Ce texte protège les banques, mais il a ses limites. L’action reste possible dans les trois cas d’exception. Et l’emprunteur lui-même (par opposition aux créanciers) peut agir sur le fondement du droit commun (article 1240 du Code civil) s’il démontre que la banque a commis une faute en maintenant un financement qu’elle savait insoutenable.

La caution du dirigeant sur le crédit de trésorerie

Les crédits de trésorerie professionnels sont presque toujours assortis d’un cautionnement du dirigeant. Quand l’entreprise ne rembourse pas, la banque se retourne contre le dirigeant personnellement.

Le dirigeant-caution dispose de moyens de défense propres :

1La disproportion du cautionnement

Si l’engagement de caution était manifestement disproportionné aux revenus et patrimoine du dirigeant au moment de la signature, la banque ne peut pas s’en prévaloir (article L. 332-1 du Code de la consommation pour les cautions personnes physiques).
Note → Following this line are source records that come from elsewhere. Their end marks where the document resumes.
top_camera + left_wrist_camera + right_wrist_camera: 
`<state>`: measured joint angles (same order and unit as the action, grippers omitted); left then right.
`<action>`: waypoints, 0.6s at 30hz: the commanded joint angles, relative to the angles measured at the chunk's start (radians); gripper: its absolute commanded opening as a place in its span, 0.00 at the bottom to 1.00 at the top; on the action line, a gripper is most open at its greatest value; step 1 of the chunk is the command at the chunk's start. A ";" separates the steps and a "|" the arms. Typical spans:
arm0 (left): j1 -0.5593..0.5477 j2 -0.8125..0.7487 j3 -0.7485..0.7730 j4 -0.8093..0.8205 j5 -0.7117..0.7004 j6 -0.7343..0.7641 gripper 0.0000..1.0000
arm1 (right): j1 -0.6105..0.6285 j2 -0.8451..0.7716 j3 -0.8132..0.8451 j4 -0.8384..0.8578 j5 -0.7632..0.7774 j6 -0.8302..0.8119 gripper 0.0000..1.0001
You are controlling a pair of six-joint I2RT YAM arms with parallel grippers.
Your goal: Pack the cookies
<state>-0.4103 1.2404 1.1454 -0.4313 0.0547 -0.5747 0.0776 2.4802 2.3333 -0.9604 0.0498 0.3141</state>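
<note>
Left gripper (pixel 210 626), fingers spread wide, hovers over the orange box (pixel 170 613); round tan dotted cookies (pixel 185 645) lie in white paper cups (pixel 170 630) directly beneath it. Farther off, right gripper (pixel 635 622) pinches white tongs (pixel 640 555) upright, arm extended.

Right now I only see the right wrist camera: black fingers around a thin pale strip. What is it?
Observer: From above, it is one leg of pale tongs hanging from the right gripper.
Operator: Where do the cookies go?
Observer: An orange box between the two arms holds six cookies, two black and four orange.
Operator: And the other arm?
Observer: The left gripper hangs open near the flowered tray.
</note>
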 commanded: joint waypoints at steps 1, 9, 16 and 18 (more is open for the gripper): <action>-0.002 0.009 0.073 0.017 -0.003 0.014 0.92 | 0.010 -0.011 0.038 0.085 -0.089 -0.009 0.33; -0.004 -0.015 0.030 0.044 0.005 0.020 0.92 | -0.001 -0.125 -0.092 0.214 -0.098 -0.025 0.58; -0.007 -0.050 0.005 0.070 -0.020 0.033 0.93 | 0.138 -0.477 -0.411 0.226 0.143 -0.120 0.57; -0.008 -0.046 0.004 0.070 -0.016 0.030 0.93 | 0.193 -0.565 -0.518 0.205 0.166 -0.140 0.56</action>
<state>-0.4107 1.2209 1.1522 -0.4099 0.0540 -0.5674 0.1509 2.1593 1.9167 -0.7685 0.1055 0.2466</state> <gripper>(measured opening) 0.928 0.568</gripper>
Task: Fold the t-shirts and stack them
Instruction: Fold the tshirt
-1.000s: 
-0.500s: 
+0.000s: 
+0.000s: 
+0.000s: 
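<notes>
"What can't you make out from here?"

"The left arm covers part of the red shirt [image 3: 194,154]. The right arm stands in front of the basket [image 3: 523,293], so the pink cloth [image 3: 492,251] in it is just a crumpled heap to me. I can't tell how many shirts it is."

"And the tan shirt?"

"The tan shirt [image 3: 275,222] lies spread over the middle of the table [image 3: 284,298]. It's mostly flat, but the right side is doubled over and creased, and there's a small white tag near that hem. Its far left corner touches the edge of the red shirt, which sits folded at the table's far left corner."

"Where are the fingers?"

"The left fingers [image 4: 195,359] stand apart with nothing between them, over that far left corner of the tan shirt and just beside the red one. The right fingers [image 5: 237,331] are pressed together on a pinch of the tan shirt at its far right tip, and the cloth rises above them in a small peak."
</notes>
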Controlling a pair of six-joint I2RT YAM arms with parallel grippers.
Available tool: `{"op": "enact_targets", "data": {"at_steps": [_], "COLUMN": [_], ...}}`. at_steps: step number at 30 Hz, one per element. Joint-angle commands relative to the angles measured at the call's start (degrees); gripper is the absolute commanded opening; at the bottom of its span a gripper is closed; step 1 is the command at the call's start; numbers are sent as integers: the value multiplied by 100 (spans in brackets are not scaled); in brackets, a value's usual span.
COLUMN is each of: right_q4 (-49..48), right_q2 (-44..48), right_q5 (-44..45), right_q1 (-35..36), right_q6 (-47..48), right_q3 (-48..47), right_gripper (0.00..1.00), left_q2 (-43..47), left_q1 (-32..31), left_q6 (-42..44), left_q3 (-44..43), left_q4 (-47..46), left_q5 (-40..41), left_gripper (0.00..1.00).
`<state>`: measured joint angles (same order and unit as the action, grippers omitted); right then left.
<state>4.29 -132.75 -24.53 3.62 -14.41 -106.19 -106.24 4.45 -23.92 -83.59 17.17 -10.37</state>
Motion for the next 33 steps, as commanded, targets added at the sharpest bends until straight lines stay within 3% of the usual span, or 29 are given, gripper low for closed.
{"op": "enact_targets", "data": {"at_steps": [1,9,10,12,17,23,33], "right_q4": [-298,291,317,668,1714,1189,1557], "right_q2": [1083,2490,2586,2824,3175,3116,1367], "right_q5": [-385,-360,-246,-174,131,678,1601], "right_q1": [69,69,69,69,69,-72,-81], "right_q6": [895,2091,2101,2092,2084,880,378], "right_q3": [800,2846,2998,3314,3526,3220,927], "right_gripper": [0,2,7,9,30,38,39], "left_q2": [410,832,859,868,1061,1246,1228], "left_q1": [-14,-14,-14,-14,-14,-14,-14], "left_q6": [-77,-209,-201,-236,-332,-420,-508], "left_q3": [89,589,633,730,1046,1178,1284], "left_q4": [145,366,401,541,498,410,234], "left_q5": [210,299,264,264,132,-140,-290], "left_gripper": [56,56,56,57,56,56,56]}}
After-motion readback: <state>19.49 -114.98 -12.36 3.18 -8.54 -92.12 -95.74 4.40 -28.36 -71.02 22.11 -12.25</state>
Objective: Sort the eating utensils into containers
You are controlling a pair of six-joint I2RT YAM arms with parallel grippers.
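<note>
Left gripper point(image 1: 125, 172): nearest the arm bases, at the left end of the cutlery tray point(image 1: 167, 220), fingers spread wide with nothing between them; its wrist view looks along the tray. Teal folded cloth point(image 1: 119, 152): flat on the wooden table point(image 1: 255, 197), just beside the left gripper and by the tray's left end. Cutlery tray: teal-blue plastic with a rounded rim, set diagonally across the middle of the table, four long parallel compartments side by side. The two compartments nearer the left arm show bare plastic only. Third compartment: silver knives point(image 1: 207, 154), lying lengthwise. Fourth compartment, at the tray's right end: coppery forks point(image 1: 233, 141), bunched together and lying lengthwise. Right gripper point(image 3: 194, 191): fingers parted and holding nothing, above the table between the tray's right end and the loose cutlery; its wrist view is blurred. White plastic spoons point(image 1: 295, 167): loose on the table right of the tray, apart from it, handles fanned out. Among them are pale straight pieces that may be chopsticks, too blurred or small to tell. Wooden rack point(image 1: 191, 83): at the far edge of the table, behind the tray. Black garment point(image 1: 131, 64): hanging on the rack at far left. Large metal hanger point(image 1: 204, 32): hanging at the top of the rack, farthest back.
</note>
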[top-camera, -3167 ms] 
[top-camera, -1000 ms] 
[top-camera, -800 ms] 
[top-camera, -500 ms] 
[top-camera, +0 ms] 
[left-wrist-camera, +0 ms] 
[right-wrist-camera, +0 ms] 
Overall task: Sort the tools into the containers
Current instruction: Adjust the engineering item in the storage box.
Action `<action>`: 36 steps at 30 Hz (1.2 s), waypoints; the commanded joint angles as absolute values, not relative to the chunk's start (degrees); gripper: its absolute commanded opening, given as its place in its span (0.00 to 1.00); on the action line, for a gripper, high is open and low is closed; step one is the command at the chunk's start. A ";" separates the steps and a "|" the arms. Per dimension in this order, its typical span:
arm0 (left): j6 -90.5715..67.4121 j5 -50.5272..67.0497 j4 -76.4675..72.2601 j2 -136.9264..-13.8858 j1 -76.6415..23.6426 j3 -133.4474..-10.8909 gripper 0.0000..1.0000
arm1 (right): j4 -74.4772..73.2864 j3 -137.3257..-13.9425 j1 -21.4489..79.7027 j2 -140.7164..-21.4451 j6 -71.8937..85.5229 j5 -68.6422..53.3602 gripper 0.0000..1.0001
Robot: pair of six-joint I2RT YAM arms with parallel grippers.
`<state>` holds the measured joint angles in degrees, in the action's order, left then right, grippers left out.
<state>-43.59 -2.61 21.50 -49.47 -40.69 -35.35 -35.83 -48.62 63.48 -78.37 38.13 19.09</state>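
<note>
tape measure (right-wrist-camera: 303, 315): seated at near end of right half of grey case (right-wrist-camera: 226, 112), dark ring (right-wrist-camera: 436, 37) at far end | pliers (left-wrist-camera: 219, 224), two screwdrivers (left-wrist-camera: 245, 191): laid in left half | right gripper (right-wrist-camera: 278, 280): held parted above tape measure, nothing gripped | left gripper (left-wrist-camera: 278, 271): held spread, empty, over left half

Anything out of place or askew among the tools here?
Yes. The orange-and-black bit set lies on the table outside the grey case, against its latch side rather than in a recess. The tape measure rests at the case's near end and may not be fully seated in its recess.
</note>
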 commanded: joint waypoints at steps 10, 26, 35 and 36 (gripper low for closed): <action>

2Le devoir de mise en garde

La banque devait mettre en garde le dirigeant non averti sur le risque d’endettement excessif. Si le crédit de trésorerie était manifestement inadapté à la capacité de remboursement de l’entreprise, la banque a manqué à son devoir de mise en garde envers la caution.

3L’information annuelle de la caution

La banque doit informer la caution chaque année du montant de la dette restante (principal, intérêts, frais). Le défaut d’information annuelle entraîne la déchéance des intérêts et pénalités échus depuis la dernière information régulière.

Ces moyens de défense sont détaillés sur la page consacrée à la contestation du cautionnement bancaire. Ils permettent souvent de réduire significativement la dette réclamée par la banque au dirigeant.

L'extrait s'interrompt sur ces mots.